To do >> From the records below, transcribe only the lines running from the one with "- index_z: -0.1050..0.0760" through the one with "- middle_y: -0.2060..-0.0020". Keep both of those end lines.

Available data >>
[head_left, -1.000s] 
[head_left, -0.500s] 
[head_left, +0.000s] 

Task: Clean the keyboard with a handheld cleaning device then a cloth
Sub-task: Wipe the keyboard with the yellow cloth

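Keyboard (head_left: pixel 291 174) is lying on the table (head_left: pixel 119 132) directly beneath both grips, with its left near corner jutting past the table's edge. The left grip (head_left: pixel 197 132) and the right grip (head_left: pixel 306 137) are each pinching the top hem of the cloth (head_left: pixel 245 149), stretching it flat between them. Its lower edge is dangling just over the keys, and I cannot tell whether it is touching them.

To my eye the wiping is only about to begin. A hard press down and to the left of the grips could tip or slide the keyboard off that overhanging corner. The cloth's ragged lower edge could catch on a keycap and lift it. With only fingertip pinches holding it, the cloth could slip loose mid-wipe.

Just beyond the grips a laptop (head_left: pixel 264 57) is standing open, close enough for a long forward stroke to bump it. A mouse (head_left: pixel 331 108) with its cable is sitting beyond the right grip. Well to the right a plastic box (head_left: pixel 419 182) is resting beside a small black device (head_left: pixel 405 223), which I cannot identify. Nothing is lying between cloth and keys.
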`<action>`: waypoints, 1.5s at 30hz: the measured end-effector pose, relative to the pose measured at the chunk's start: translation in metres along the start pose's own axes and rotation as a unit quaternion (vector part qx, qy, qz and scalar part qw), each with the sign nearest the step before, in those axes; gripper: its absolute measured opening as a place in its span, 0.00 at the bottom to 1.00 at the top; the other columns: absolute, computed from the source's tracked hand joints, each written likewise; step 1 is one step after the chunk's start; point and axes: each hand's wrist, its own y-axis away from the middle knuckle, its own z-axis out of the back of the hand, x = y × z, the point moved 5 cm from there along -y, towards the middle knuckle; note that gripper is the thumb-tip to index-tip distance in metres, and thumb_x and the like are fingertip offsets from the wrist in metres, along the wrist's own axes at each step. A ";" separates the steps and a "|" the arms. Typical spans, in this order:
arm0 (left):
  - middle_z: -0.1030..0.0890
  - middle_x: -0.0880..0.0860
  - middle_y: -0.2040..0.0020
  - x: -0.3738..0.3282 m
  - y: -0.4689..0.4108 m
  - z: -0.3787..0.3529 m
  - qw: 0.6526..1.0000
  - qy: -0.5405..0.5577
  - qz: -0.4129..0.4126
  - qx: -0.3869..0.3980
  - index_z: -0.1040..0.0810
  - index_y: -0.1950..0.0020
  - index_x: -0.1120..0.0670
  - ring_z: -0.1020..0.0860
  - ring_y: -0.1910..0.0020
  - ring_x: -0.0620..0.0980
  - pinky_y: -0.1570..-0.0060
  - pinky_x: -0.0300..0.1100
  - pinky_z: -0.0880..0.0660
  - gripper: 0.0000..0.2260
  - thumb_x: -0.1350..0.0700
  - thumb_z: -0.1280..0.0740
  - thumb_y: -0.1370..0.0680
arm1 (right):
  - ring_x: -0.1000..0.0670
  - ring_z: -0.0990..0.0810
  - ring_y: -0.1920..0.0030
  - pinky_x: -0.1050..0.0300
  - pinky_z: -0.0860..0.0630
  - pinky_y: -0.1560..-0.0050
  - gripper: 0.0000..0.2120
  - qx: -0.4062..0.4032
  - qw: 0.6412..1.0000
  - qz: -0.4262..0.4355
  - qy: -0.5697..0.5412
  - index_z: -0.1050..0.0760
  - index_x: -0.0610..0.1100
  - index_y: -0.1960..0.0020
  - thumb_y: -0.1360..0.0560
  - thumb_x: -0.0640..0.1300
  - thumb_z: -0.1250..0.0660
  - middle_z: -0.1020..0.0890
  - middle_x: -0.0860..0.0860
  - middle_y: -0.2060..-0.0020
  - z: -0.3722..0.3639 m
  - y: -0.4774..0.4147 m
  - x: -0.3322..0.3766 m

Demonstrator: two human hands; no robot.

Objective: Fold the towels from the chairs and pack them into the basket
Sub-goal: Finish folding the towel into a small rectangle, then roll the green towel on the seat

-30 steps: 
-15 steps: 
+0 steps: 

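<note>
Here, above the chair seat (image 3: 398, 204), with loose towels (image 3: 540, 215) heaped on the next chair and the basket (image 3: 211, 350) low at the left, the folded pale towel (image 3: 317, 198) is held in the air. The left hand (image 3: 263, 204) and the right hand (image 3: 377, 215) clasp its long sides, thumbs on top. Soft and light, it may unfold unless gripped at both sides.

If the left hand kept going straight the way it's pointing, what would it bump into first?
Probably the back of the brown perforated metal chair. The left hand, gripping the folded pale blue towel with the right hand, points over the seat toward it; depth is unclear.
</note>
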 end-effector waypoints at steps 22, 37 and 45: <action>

Expected answer >>
  - index_z: -0.1050..0.0760
  - index_x: -0.0610..0.1100
  - index_y: -0.1960..0.0020
  - thumb_y: -0.1360..0.0560
  - thumb_x: -0.0640..0.1300
  - thumb_z: -0.1250..0.0660
  - middle_z: -0.1020..0.0890
  - middle_x: -0.0860..0.0860
  - middle_y: -0.2060..-0.0020

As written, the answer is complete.